Verena Fabris leitet die Beratungsstelle für Extremismus.

Gründe für Anrufe seien oft antisemitische, rechtsextreme Aussagen oder Sorgen um Kinder, die etwa nicht mehr in die Schule gehen dürften, sondern zuhause unterrichtet werden. Manchmal würde Kindern verboten, auf den Spielplatz zu gehen, weil sie dort mit anderen spielen könnten, die geimpft sind.

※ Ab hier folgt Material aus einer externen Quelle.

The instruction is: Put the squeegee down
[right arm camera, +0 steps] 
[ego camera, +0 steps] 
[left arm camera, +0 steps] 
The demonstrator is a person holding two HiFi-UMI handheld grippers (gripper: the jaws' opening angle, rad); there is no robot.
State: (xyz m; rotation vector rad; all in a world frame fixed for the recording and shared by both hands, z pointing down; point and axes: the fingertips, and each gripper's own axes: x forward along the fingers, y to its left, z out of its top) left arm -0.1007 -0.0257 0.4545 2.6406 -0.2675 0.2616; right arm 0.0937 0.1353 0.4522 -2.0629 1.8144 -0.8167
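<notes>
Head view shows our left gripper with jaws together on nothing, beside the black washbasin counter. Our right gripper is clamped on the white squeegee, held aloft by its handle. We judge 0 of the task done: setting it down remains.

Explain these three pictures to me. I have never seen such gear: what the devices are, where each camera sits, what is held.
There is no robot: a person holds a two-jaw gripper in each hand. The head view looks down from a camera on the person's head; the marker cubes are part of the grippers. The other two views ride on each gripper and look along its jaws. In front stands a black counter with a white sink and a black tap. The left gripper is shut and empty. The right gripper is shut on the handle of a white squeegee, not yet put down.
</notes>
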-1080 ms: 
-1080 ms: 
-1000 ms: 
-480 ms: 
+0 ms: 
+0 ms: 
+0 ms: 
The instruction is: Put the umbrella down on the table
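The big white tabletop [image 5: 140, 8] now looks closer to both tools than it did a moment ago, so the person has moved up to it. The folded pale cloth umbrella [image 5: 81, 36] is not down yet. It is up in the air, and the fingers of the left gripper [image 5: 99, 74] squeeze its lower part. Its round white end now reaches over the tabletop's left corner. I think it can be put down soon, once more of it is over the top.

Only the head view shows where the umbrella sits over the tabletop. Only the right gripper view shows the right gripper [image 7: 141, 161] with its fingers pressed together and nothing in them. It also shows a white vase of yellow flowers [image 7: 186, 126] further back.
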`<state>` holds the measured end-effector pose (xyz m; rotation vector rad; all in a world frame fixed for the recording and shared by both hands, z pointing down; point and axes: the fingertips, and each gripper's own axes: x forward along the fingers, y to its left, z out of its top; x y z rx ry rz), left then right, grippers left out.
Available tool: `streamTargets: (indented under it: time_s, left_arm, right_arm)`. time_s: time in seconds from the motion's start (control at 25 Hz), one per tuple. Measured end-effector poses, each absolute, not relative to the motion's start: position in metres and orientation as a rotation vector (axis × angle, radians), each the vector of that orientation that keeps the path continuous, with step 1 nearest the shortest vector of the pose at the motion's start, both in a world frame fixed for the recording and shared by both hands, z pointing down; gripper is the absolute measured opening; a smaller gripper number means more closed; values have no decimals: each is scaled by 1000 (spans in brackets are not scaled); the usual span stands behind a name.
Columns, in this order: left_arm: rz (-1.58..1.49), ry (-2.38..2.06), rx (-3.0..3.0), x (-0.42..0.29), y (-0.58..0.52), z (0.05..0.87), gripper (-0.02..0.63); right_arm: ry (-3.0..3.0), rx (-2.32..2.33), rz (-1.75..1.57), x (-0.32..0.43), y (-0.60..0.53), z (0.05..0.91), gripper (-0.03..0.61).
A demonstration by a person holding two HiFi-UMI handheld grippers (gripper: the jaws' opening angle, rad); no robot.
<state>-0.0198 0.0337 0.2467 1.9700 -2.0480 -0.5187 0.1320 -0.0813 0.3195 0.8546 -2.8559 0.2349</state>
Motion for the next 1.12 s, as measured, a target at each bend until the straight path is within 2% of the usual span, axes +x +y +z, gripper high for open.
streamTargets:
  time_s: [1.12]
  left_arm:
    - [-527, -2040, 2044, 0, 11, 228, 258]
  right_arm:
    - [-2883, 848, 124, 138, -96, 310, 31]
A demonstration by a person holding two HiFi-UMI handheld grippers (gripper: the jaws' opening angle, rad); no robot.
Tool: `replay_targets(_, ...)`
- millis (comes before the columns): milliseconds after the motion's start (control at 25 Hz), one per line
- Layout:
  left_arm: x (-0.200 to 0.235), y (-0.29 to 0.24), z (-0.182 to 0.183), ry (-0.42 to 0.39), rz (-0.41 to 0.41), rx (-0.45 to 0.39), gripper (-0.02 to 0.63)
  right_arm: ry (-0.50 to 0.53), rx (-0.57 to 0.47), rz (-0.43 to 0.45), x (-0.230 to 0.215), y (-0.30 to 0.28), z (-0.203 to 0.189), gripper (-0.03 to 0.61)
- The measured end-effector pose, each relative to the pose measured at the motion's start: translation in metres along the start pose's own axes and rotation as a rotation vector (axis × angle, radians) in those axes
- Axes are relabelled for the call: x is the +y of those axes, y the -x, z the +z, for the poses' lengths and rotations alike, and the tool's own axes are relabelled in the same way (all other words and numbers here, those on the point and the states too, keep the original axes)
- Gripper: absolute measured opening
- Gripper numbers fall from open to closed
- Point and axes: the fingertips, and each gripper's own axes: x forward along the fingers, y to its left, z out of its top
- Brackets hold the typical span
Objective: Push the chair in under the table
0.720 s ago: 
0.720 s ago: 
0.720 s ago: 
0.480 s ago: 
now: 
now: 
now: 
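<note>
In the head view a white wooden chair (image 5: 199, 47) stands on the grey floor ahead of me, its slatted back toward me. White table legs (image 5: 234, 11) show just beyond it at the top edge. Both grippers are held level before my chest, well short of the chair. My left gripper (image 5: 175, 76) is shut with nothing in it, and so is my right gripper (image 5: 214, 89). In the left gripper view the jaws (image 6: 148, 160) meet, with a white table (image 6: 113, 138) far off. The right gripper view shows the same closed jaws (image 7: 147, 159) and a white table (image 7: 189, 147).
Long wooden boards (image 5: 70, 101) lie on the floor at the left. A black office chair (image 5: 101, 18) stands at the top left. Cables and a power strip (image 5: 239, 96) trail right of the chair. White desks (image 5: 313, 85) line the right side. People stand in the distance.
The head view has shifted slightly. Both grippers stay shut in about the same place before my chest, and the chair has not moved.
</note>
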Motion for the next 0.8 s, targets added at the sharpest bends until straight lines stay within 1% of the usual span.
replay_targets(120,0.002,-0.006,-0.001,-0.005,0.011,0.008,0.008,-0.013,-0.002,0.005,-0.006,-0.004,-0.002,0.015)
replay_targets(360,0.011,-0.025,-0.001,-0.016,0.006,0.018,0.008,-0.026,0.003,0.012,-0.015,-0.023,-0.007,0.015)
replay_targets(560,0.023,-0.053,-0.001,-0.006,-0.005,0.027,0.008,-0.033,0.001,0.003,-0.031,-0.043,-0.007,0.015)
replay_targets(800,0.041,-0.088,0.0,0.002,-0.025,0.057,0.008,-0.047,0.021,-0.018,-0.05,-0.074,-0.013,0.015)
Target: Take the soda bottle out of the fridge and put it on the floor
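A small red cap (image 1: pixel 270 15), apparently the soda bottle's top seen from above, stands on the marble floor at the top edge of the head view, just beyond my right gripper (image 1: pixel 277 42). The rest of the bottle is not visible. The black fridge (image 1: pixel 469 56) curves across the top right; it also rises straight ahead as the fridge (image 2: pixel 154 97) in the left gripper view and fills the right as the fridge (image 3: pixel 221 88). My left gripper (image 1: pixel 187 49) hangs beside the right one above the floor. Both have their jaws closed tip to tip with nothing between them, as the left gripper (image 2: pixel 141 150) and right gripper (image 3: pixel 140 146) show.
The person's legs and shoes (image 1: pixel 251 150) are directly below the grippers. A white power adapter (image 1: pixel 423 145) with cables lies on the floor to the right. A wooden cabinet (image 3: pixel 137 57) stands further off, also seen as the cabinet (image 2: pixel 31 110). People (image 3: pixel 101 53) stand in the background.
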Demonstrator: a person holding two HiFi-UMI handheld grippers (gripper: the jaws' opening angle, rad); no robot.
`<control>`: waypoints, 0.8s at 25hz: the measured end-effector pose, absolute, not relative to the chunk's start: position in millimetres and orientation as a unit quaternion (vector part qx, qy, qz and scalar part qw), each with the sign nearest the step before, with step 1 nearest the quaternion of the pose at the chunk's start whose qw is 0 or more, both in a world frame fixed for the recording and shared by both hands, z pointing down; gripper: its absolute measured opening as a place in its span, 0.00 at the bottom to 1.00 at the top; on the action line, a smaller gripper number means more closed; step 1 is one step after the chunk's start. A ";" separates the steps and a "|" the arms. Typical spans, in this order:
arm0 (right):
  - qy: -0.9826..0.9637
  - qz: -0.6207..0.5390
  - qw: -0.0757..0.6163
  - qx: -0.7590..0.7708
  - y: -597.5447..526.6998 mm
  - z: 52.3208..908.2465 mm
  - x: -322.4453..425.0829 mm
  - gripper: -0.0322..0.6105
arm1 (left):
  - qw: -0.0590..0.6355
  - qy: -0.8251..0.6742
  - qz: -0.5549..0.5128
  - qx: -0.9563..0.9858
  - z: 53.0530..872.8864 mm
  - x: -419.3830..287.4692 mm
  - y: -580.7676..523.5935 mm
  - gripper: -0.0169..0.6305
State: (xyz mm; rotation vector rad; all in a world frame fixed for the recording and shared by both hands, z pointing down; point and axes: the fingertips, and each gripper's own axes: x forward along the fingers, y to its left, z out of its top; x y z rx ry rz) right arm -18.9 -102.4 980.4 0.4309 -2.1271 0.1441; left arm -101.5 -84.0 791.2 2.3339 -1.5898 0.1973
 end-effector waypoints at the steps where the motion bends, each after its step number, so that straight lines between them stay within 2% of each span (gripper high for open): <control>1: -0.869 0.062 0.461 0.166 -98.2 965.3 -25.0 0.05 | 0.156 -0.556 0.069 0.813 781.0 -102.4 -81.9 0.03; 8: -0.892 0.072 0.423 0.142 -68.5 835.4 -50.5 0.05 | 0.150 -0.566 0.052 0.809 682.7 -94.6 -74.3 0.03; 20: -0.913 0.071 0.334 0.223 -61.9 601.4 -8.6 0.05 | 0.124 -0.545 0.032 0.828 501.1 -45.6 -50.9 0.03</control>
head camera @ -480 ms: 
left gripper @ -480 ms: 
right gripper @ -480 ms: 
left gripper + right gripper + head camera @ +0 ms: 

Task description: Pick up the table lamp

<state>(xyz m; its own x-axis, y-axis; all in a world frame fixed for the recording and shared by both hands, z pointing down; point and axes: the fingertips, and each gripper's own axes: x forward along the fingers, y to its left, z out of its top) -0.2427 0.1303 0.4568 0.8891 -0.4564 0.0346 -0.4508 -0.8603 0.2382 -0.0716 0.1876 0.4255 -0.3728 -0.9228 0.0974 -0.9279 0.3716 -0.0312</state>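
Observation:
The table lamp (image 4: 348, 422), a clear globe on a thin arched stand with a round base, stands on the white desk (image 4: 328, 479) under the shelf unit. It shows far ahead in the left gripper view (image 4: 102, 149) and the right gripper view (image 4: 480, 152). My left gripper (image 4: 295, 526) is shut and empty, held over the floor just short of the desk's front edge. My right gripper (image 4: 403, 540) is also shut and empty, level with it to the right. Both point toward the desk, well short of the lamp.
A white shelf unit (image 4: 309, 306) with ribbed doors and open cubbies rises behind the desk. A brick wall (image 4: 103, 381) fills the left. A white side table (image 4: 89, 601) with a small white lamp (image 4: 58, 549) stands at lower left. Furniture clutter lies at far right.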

Verschwörungstheorien geben Sicherheit

Verschwörungstheorien spielen für die Entfremdung zwischen Familienangehörigen eine große Rolle. "Sie bieten ein Stück Sicherheit und wir sind in einer Situation, wo wir kollektive Unsicherheit verspüren, weil wir auch nicht wissen, wie es weitergeht mit dem Virus. Da bieten Verschwörungserzählungen erst einmal eine Orientierung, auch haben sie eine Entlastungsfunktion. Wenn ich weiß, wer schuld ist, brauche ich mich selbst damit nicht auseinanderzusetzen", betonte Fabris. Immer wieder würden Verschwörungserzählungen Gewalt fördern, weil man sich selbst als Opfer sieht und das Gefühl hat, man müsse sich verteidigen. Das Gut-Böse-Schema vieler Theorien führe dazu, dass sich Personen abschotten und keinen anderen Argumenten mehr zugänglich sind.

Wer in der Familie oder im Freundeskreis auf scheinbar unüberwindbare Fronten stößt, solle dennoch in Kontakt bleiben und versuchen, eine respektvolle Gesprächsebene zu finden. "Danach geht es darum, wahrzunehmen, warum es der Person so geht. Nachzufragen, vielleicht auch nach den Quellen zu fragen, mehr nach Gemeinsamkeiten suchen und auch gemeinsame Aktivitäten zu machen", erklärte die Expertin.

Wie viele Personen an Verschwörungstheorien glauben und von Staat, Medien und Politik nicht mehr erreicht werden, dazu gebe es keine Zahlen. "Aber unsere Beobachtung ist, dass es mehr werden. Ich kann nur empfehlen, den Kontakt zu halten, weil als Familie ist man oft noch der letzte Anker in eine andere Realität."